L’exposition « Figures du fou » est une remarquable réunion d’œuvres et d’objets retraçant cette physionomie de la déraison qui, profane ou religieuse, est un miroir tendu vers chacun. Leurs mines sont peut-être moins grotesques qu’au Moyen Âge, mais les fous et autres bouffons sont toujours parmi nous.


L’exposition du musée du Louvre intitulée « Figures du fou : du Moyen Âge aux Romantiques » est une très belle occasion d’aller voir des chefs-d’œuvre et de découvrir des objets insolites et amusants. Côté peinture : la célèbre Nef des fous et L’Extraction de la pierre de folie de Jérôme Bosch, Les Proverbes flamands de Pieter Brueghel, L’Enclos des fous de Francisco de Goya, La Monomane du jeu de Théodore Géricault, Fou de peur de Gustave Courbet. Côté objets : des psautiers ornés de petites créatures farfelues accrochées aux rinceaux végétaux ou nichées dans les initiales des textes, une statue de Vierge folle au sourire disgracieux, un aquamanile où la belle Phyllis chevauche Aristote, un porte-serviette aux mains baladeuses, un jeu d’échecs avec des derrières à l’air, des cartes à jouer colorées, des grelots en céramique et en métal, des médailles à l’effigie de Triboulet et Coquinet – bouffons célèbres de monarques célèbres –, des gobelets à tête de fou et des marottes en tous genres. Au total, 300 œuvres viennent illustrer les différentes facettes du fou, cette figure emblématique du Moyen Âge et de la Renaissance dont l’accoutrement, les gestes, les mimiques et les regards semblent avoir fait le lien entre le religieux et le profane, le sérieux et le dérisoire, la lucidité et l’aveuglement, dans un monde codifié jusque dans les délires de son renversement carnavalesque.
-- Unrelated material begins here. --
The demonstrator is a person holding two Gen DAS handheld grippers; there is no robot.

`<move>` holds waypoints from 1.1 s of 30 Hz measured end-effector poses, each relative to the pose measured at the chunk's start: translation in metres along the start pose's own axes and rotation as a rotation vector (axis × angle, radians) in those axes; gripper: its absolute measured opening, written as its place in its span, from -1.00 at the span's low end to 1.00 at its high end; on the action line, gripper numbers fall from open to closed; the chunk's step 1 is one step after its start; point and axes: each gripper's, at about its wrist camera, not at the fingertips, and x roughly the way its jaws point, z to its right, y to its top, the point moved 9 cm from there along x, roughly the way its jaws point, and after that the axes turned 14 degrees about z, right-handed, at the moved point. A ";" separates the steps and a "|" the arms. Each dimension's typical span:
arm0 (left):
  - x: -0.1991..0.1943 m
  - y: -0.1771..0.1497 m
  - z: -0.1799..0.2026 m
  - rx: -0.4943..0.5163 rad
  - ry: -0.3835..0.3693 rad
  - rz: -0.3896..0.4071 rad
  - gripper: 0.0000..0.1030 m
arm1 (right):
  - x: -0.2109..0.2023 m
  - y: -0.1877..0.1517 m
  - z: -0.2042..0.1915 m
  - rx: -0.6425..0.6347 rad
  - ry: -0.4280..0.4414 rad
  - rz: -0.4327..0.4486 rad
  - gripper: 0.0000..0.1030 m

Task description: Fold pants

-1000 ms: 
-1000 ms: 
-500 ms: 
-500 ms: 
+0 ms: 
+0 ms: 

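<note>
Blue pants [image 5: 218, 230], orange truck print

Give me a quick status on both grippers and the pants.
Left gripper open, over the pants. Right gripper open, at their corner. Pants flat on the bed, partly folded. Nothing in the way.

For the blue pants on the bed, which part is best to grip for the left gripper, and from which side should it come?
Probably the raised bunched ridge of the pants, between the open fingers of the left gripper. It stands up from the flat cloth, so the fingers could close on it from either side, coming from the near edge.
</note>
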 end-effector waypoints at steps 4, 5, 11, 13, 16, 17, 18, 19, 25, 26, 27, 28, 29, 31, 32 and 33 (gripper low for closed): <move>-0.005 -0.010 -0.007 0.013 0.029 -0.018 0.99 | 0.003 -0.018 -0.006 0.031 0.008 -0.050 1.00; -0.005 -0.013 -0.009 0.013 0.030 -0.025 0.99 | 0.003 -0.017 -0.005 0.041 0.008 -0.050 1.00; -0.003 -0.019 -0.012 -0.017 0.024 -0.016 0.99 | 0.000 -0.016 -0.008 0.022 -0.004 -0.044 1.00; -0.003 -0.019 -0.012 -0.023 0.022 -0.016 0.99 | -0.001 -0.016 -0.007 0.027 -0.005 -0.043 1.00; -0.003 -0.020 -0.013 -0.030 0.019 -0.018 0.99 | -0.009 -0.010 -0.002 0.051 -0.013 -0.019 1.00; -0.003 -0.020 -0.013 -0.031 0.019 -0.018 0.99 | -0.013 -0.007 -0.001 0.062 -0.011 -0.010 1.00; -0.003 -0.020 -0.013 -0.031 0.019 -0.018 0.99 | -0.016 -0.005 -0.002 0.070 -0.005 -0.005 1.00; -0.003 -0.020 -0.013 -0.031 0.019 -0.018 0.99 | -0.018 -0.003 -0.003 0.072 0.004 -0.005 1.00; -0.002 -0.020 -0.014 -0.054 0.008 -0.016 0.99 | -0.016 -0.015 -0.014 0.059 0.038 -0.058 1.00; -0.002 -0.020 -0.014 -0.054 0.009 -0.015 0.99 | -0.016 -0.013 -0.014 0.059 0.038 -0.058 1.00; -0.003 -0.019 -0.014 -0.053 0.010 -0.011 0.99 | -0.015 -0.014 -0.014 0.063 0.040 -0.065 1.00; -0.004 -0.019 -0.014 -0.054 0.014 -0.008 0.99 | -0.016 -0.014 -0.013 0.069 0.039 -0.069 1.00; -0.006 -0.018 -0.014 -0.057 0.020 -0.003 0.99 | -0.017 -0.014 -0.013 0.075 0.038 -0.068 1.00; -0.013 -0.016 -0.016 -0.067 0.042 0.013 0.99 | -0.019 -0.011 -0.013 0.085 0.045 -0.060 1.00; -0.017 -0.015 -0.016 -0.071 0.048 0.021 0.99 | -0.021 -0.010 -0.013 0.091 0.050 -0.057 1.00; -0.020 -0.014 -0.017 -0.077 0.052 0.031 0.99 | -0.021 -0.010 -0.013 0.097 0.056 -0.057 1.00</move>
L’affiche de l’exposition donne le ton, avec ce Portrait de fou regardant entre ses doigts (1548). Vêtu d’un manteau moitié jaune, moitié rouge, avec capuche à oreilles d’âne et crête de coq, un fou plutôt sympathique nous regarde en souriant à travers les doigts de sa main gauche. Son regard rieur contraste avec la mine peu engageante qui surmonte sa marotte[1]. Il tient de sa main droite une paire d’épaisses bésicles, dont on ignore s’il les sort ou s’il les range sous sa pelisse. Les sages bésicles et la folle marotte sont faites du même bois, le pan jaune et le pan rouge du manteau forment un seul et même habit, le sourire joyeux du fou et le visage sombre de son sceptre fantasque sont le miroir l’un de l’autre. Le message est clair : à y regarder de près, les hommes sont en tous points déraisonnables ; fermer les yeux sur leurs péchés est une pure folie, mais rire de l’indulgence dont on se rend coupable en se voilant la face est une forme de lucidité.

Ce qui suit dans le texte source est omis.